Regarding the Court Street property, McMurry said the city cannot do anything with it because it is in litigation and the court put a stop work order on it.
“I’m ashamed of it, Jimmy. I’m ashamed of it,” he said. “I want everyone else to clean up their property and we’ve got the ugliest piece of property in downtown Carrollton. But we can’t do anything about it.”
The city also has a program in place where if residents put mattresses out, Rumpke will take them, but only if they are in a plastic bag, McMurry said.
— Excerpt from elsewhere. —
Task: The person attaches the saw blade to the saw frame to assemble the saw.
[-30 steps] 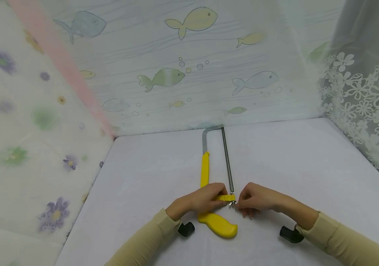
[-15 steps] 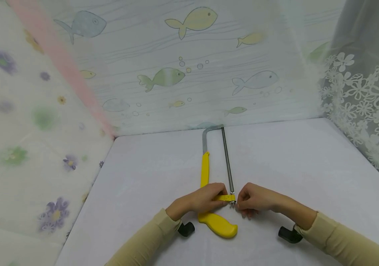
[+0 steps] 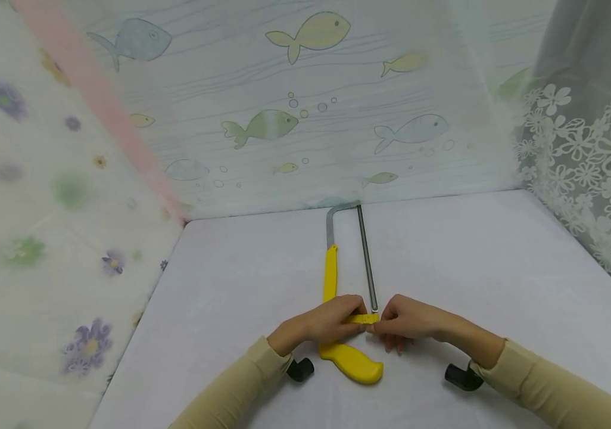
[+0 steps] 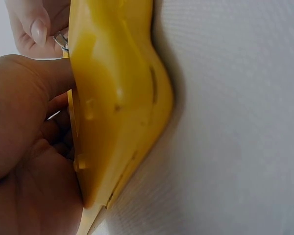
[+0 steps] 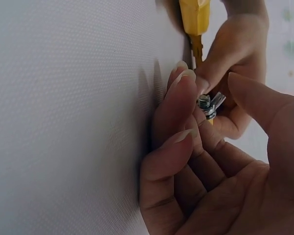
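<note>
A hacksaw (image 3: 330, 273) with a yellow frame and handle (image 3: 356, 364) lies on the white cloth, its dark blade side (image 3: 367, 256) facing right. My left hand (image 3: 332, 319) grips the yellow frame just above the handle; the left wrist view shows the thumb against the yellow body (image 4: 120, 98). At the near end of the blade, my right hand (image 3: 411, 319) has curled fingers around a metal wing nut (image 5: 217, 101) on a threaded bolt. Its thumb tip stands close to one wing. In the head view the right fingers hide the nut.
White cloth (image 3: 241, 280) covers the table. A fish-patterned curtain (image 3: 203, 95) hangs behind it, a flowered one (image 3: 59, 214) at the left, and a grey lace curtain (image 3: 589, 137) at the right. Black wrist cameras (image 3: 463, 377) sit under both sleeves.
My right hand has shifted slightly left onto the wing nut, which showed between the hands earlier and is now covered. The left hand and hacksaw stay in place.
</note>
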`<state>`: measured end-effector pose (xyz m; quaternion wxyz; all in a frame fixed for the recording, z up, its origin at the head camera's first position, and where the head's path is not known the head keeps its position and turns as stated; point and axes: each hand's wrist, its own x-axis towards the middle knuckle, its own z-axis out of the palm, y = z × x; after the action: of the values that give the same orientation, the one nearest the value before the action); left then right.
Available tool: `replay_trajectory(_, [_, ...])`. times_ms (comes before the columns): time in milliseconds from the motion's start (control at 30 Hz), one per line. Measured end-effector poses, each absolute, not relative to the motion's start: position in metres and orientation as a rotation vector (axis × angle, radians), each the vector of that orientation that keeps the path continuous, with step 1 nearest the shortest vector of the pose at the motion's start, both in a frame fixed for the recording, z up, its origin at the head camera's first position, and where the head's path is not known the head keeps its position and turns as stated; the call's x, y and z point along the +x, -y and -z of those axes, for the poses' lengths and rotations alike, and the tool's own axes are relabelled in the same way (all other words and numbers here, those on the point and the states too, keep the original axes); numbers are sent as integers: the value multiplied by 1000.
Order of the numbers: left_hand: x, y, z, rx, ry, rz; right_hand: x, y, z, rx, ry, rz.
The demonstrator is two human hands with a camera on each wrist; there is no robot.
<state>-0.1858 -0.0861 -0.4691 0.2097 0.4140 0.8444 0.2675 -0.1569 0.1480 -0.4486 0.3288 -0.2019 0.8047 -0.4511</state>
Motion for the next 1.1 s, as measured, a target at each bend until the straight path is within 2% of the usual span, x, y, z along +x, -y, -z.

The city will give people the bags, but they will not come and get them.
“It’s not just the tenants, it’s the landlords too,” McMurry said to Cox. “It’s maybe not you, but there are a lot of landlords out there, all they want is that money in their hand.”
Cox said that was true, but not all of them worked day in and day out like he and his wife have done. He agreed that the dumpsters in town were a problem, but landlords cannot stop people from throwing trash in them. McMurry agreed, saying people will use any dumpster not secured.
“We are working on it and it’s not fast enough and I agree with you,” he said. “It’s a mess and we’re working on it and I don’t like it.”
Councilman Robb Adams said council can go back and revisit the city’s ordinances. He also said he did not think there was an ordinance against repeat offenders at this time.
James asked Supplee if he has talked to fiscal court yet about Exit 44.
“I’m fixin’ to make a visit,” Supplee said.